Federal judge will decide on your right to relax, not airlines

Nobody likes it when the passenger in front of him reclines. I can’t fathom any circumstance in which having the person’s seatback on your lap is enjoyable. I have numerous tactics I use to prevent the person in front of me from reclining, and I suspect I’m not alone (in fairness to the person behind me, I rarely recline, and if I do, it’s never more than half way).

So, when you drive your knees into the seatback in front of you, are you being an unreasonable and impolite … or are you depriving the passenger in front of you of his right to recline?

It looks like the answer will come from the U.S. District Court of Colorado.

On an American Airlines flight from Los Angeles to Denver, two passengers got into a rather heated argument over this right (or privilege) to recline. CNN reports:

As Brian Dougal leaned back on the Denver-bound flight late last month, he felt someone bump his seat, according to a criminal complaint filed in the U.S. District Court of Colorado.

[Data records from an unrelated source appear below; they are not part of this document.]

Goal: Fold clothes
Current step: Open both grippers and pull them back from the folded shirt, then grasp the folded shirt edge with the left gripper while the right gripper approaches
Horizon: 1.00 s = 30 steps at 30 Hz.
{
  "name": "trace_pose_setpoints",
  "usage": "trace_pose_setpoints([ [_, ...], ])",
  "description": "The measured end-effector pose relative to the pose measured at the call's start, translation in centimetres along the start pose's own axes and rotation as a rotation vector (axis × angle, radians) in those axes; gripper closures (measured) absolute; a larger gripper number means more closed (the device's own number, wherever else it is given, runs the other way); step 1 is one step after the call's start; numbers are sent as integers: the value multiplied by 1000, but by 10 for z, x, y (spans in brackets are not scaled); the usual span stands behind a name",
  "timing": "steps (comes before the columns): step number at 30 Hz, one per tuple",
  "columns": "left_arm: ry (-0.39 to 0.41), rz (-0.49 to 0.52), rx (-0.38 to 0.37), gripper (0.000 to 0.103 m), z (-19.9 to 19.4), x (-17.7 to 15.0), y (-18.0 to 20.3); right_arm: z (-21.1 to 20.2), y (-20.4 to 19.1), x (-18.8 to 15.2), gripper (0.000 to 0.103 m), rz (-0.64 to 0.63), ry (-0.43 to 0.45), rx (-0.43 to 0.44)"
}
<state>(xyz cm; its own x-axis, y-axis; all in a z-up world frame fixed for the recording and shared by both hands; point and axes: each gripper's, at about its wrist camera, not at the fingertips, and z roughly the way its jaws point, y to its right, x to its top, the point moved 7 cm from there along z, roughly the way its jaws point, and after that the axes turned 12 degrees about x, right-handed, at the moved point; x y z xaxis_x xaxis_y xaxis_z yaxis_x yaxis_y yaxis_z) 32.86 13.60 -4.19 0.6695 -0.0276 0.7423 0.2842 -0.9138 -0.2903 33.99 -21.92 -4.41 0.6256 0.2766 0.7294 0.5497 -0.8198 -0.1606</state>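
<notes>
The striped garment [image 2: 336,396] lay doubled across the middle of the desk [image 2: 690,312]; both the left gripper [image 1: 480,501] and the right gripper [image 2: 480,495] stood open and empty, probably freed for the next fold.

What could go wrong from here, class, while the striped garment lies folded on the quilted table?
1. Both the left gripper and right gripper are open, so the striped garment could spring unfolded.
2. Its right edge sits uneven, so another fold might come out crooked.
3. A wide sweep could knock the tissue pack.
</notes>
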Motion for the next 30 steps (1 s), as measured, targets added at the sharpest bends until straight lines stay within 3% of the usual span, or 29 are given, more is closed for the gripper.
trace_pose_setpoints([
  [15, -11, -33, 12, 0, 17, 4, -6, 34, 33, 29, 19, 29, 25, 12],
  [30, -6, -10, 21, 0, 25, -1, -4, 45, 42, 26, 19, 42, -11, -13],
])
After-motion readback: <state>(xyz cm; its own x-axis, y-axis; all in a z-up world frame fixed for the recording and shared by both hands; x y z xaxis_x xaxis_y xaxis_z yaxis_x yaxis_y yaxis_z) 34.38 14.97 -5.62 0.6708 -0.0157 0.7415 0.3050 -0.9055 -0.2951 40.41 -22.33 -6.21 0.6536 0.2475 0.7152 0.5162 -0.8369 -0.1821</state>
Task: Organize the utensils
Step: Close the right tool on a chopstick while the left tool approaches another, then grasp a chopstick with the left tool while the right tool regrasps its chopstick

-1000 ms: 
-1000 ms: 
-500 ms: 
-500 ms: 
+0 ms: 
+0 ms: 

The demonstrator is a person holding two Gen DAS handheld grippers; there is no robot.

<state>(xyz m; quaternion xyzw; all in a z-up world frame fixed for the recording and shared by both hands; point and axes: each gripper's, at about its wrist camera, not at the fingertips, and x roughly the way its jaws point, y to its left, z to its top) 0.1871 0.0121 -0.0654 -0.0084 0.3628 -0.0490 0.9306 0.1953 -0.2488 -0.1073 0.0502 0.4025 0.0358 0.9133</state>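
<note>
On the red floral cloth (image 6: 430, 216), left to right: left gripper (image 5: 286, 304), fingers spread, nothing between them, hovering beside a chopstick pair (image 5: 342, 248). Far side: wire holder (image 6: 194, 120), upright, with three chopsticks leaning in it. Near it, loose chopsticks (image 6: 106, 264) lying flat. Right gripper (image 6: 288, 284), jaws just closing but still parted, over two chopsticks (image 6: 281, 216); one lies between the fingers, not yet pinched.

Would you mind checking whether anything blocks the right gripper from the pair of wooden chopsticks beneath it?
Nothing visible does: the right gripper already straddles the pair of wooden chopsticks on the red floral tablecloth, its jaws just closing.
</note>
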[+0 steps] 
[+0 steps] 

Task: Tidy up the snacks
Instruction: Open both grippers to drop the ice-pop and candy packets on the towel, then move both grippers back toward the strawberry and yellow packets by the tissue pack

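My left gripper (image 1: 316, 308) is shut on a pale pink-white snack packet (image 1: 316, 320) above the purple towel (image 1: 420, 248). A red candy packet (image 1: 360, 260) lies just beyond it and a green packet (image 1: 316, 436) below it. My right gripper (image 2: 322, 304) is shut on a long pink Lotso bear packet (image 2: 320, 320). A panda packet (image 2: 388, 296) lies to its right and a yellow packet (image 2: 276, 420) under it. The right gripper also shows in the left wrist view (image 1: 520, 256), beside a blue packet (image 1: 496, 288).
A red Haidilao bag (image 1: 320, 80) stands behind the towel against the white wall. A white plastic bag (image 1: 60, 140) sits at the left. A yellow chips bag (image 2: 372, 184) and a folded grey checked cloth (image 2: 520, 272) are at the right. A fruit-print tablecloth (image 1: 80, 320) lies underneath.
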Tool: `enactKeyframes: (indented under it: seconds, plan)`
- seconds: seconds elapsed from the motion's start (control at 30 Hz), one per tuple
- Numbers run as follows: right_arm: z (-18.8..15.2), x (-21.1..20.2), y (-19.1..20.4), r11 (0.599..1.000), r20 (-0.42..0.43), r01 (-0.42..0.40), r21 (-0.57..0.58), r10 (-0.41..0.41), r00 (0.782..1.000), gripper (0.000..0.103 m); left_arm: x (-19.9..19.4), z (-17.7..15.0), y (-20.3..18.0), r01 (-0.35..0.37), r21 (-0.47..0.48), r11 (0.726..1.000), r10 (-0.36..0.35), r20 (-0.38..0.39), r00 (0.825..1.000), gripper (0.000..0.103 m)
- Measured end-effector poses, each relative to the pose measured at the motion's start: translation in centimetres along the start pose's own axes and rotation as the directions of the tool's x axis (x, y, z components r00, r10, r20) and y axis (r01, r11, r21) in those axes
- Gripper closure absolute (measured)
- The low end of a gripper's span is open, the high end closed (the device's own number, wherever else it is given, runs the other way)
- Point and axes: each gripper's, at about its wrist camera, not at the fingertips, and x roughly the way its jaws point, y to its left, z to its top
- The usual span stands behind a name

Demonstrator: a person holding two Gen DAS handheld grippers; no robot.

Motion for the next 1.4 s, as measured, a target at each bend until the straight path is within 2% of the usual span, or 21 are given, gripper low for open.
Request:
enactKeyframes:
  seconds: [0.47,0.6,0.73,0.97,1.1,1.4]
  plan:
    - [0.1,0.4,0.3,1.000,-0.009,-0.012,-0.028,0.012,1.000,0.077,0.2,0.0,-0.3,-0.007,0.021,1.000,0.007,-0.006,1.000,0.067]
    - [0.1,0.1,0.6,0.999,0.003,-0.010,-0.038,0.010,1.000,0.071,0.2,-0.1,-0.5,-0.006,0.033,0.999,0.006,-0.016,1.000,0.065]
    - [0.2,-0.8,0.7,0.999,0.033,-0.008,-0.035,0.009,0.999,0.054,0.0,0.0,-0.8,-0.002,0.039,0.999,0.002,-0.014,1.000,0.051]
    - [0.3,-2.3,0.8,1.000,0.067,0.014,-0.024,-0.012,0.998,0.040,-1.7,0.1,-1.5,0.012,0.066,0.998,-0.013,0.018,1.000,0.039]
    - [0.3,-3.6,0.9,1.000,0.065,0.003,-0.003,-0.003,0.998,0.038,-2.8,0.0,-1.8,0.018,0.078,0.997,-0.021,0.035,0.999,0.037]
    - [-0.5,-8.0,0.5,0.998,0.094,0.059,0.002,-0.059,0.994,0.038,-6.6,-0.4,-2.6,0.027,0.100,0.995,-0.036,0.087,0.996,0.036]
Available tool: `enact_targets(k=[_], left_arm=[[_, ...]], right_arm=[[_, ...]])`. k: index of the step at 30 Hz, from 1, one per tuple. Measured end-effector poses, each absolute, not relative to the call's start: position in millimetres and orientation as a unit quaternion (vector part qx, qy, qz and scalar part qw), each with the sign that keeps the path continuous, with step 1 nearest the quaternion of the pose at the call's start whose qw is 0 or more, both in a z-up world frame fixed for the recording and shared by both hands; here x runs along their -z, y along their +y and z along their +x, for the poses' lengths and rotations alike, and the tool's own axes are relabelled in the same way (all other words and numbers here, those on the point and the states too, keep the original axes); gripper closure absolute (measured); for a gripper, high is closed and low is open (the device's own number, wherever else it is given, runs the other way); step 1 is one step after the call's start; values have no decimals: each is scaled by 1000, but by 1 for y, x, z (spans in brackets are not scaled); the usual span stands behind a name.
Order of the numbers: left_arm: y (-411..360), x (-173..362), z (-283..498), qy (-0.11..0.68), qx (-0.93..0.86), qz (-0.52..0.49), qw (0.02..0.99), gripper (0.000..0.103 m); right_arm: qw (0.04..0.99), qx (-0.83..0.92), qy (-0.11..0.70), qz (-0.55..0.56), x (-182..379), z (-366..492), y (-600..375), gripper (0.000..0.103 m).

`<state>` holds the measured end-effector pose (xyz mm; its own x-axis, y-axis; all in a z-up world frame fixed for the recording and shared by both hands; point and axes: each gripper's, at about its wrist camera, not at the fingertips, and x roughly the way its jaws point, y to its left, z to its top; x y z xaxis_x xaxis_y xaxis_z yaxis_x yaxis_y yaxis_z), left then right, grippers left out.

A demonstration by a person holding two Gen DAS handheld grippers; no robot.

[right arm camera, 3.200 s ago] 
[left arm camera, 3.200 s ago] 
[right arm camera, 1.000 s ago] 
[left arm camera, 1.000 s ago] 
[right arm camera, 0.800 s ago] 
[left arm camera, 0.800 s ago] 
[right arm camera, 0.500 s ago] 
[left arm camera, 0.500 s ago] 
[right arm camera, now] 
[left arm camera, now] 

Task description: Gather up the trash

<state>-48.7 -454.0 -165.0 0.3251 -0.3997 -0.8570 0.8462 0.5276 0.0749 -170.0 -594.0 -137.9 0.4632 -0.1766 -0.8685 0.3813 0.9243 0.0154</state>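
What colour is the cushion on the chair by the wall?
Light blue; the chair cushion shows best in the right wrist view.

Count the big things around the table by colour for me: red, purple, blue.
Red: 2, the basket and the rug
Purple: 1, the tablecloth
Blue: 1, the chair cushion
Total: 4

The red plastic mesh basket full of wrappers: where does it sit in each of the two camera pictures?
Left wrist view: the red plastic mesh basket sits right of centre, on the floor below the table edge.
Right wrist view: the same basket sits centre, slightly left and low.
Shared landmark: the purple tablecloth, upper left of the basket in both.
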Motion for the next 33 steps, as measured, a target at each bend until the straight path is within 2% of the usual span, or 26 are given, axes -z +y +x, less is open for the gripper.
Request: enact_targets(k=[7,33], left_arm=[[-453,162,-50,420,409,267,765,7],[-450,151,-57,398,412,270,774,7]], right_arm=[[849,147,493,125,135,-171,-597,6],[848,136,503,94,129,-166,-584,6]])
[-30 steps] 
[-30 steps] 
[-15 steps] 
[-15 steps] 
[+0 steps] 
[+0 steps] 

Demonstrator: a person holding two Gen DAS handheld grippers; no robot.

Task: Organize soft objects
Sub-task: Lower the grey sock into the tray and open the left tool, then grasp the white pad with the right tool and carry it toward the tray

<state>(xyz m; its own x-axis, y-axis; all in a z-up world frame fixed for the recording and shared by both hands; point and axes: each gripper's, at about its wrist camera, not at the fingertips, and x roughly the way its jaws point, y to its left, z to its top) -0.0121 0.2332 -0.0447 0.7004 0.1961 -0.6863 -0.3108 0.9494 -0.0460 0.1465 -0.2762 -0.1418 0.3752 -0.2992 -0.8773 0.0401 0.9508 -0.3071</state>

“Are you serious? My knees are up against the seat,” said the man behind him, identified as Tomislav Zelenovic, according to the complaint.

Dougal suggested that Zelenovic also recline, slide into an empty seat next to him or move his legs to the side. Dougal told the man in 10C that he paid for his seat and was going to recline it.

Zelenovic then shook the back of Dougal’s seat and grabbed his right ear, pulling it back and down with enough force to knock Dougal’s glasses off his face, according to the complaint.

Okay, that is hard core. The cops were waiting for Zelenovic on the ground, and he was charged with assault (he’s pleading not guilty).

Yeah, this behavior is nothing short of absurd, but it does speak to the fundamental issue of whether we should (or should) be able to recline. Frankly, this debacle makes Michael O’Leary look like a genius. After all, you can’t recline if you can’t even sit down, right?